Except for silymarin and taxifolin, all the other analogues tested here are the glycosides of quercetin that are linked to a sugar moiety (Fig. 2). Characteristic feature of a sugar–flavonol is a β-glycosidic linkage that is resistant to hydrolysis by pancreatic enzymes and hence was believed to have a poor absorption in humans (Kuhnau 1976). However, a more recent study suggests that glycosides are also well absorbed by humans as volunteers fed with quercetin β-glucoside-rich diet actively absorbed the flavonoid from the small intestine (Hollman et al. 1999). All the glycosides showed activity in the low micromolar range against the clones and the field isolates. Rutin was the only glycoside which inhibited both the field isolates and laboratory-adapted cultures with similar potencies (Tables 1 and 2). Interestingly, it has been reported that rutin was ineffective in inhibiting the growth of Plasmodium juxtanucleare, a Plasmodium species causing avian malaria (Silveira et al. 2009). Our results provide the first evidence of antiplasmodial activity of rutin against P. falciparum.

Fig. 2
figure 2

Chemical structures of flavonoid quercetin and its glycosides discussed

Although the main active compound in A. annua is artemisinin, a sesquiterpene lactone, recent reports have also suggested a broad antioxidant activity of A. annua due to its high phenolic content. Phenolics present in this plant are coumarins, flavones, flavonols, and phenolic acids, the most abundant components being flavones and flavonols, particularly quercetin glucoside and rhamnetin (Ferreira et al. 2010). Beyond the activity of the main active compound artemisinin, the high content of flavonoids may therefore have played a major role in the traditional use of A. annua in Chinese medicine.

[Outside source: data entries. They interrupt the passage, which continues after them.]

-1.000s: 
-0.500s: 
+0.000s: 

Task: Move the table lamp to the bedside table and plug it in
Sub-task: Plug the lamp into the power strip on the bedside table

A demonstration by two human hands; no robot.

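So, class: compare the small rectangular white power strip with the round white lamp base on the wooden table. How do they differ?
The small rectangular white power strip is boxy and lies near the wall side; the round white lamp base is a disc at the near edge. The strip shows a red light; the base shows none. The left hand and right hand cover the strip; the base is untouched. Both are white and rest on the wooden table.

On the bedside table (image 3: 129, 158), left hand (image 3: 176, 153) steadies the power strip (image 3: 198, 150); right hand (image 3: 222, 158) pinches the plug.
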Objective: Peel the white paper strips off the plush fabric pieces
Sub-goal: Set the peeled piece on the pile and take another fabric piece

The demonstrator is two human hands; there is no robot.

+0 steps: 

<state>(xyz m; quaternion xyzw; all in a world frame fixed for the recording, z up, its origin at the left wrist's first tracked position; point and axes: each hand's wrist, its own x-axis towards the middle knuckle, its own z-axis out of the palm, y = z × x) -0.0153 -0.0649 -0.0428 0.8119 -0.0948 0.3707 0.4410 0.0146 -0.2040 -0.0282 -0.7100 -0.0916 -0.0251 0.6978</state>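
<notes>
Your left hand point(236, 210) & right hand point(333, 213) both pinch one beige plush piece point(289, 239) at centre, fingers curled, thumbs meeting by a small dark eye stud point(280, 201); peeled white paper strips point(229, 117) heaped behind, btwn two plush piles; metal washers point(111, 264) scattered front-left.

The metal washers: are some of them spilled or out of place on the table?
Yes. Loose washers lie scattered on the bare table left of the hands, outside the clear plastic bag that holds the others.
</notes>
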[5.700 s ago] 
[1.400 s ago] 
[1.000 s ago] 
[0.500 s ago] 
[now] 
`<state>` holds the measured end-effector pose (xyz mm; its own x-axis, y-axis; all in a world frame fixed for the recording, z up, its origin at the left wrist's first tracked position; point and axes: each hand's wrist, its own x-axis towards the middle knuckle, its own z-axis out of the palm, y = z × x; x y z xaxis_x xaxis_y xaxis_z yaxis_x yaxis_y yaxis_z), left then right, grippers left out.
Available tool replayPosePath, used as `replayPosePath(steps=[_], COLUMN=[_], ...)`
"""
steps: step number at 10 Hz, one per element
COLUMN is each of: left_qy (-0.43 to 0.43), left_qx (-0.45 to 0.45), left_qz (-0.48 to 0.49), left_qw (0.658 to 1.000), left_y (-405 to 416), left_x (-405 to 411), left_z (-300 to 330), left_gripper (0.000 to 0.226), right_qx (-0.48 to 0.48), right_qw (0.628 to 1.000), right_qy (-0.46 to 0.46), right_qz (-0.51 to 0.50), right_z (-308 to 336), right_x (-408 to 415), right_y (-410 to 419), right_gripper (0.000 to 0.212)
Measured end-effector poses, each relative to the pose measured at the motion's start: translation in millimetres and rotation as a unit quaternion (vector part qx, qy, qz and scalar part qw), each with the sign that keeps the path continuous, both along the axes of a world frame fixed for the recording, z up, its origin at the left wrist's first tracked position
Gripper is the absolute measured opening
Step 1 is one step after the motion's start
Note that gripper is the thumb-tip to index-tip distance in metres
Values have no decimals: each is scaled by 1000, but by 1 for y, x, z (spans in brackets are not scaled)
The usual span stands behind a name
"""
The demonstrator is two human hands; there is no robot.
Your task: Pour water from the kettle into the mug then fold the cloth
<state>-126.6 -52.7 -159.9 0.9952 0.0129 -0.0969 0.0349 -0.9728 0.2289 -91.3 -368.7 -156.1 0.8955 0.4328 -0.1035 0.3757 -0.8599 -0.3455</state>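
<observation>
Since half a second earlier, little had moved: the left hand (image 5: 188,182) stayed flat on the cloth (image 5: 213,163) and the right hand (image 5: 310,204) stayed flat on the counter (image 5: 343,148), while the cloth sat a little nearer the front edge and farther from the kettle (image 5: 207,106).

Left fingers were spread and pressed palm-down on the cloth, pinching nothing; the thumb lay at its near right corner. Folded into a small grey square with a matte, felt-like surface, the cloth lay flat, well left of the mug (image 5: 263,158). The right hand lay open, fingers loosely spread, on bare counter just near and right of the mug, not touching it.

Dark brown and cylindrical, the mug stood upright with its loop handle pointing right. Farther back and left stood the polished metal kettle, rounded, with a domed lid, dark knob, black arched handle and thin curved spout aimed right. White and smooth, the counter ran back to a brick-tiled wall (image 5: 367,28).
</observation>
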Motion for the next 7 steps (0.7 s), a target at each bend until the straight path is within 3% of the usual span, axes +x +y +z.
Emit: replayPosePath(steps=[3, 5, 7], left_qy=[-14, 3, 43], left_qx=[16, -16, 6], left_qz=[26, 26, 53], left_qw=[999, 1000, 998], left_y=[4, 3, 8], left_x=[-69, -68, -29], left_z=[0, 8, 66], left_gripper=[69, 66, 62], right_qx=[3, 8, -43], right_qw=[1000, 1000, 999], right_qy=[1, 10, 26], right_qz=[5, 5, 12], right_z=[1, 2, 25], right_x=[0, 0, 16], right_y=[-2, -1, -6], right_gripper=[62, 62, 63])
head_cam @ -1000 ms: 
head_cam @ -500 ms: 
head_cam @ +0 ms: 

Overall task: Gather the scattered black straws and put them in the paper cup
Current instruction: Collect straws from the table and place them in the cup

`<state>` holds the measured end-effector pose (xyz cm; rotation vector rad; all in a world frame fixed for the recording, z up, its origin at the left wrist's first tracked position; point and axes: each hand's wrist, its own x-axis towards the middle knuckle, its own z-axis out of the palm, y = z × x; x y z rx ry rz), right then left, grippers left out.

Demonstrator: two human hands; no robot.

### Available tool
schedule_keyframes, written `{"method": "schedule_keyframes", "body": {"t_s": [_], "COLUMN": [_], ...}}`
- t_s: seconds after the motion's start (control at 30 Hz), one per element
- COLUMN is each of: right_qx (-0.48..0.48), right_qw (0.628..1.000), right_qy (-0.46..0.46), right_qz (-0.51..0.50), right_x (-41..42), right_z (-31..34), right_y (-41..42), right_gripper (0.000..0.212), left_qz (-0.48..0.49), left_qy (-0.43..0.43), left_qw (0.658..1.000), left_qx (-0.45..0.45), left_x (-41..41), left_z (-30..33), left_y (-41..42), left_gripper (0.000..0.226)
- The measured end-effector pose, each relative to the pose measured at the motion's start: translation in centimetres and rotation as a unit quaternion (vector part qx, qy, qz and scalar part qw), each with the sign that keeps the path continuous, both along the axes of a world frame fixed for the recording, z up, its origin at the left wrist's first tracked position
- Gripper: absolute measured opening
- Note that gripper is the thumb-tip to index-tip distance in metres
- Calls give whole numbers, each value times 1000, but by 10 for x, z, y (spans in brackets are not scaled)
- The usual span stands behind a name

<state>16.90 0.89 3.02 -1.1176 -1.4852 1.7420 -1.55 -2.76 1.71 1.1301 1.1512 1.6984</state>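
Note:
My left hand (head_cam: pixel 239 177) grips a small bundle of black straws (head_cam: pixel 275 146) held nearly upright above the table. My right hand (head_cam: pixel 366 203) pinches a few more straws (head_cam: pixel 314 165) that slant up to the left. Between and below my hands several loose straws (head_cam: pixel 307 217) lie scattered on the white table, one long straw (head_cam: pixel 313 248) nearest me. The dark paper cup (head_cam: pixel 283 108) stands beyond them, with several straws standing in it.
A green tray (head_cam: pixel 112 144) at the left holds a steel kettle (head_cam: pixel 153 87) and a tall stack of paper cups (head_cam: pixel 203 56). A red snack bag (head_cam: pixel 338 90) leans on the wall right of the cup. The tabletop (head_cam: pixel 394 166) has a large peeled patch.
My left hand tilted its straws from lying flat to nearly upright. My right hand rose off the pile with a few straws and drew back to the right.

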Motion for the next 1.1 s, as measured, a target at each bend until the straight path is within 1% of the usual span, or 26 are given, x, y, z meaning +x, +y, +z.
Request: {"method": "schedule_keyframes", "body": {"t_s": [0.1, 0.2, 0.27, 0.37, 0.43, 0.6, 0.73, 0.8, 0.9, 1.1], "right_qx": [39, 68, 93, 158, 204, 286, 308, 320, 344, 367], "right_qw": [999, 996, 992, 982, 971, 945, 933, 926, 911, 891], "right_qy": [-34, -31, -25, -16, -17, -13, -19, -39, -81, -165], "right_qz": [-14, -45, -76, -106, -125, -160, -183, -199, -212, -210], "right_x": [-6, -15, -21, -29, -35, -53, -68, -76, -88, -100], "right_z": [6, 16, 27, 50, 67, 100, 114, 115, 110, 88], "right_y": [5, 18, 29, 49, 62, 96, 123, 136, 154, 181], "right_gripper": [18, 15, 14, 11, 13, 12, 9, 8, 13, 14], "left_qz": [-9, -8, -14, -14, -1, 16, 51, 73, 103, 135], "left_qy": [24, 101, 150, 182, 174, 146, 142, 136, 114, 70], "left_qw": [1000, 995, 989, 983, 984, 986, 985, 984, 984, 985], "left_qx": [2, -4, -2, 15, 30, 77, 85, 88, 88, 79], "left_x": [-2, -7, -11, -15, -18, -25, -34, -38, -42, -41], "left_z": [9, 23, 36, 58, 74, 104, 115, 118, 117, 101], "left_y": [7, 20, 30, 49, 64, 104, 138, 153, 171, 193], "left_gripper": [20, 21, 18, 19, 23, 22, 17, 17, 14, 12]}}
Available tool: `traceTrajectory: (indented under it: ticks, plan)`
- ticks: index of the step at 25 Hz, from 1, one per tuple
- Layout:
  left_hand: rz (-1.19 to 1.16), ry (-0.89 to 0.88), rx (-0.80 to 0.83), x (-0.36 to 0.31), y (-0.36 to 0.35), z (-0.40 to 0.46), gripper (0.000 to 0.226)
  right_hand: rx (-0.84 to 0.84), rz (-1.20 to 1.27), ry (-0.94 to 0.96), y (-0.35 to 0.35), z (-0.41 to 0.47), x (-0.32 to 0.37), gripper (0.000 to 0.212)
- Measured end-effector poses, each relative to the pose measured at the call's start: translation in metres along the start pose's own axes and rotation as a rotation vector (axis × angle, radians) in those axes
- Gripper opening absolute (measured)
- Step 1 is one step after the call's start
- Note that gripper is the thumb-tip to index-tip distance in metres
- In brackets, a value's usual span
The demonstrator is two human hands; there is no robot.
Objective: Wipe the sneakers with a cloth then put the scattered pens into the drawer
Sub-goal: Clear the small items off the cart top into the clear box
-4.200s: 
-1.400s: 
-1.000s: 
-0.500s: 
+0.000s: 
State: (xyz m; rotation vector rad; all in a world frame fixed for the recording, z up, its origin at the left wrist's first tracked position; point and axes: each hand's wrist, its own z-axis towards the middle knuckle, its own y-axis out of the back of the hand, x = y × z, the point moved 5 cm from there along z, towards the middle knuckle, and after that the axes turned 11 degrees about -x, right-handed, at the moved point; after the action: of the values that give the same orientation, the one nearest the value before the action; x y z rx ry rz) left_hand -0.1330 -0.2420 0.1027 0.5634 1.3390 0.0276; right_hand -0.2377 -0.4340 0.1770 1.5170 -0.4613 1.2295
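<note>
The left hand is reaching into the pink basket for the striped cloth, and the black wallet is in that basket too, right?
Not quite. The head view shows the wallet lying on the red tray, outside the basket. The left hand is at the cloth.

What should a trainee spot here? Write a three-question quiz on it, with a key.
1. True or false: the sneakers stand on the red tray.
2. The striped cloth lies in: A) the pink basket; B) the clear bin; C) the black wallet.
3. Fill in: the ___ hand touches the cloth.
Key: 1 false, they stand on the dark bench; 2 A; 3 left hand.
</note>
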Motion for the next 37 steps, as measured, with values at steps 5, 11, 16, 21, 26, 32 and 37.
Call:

The recent surge in antimalarial drug resistance has emerged as a major threat to the ability to treat and control malaria in the future. Plant-derived products in combination with synthetic antimalarials have earlier proven to provide potent combination therapies for the fight against malaria. Although the activities of flavonoids tested here are much lower when compared with that of DHA (more than 1,000-fold more active than rutin and 2,000-fold more active than other analogues), yet they stand the potential to synergize the effects of artemisinin against malaria and thus might enhance the effect of this class of drugs if supplemented to the existing combination therapies as a potential third partner or as triple combination. Thus, we report a strong evidence for antiplasmodial activity of certain essential dietary flavonoids tested here, against P. falciparum clone and field isolates. These analogues with IC50s in the low micromolar ranges and potent activity against chloroquine-resistant parasites warrant further investigation as candidates hopefully to be added to the limited armamentarium in the fight against malaria.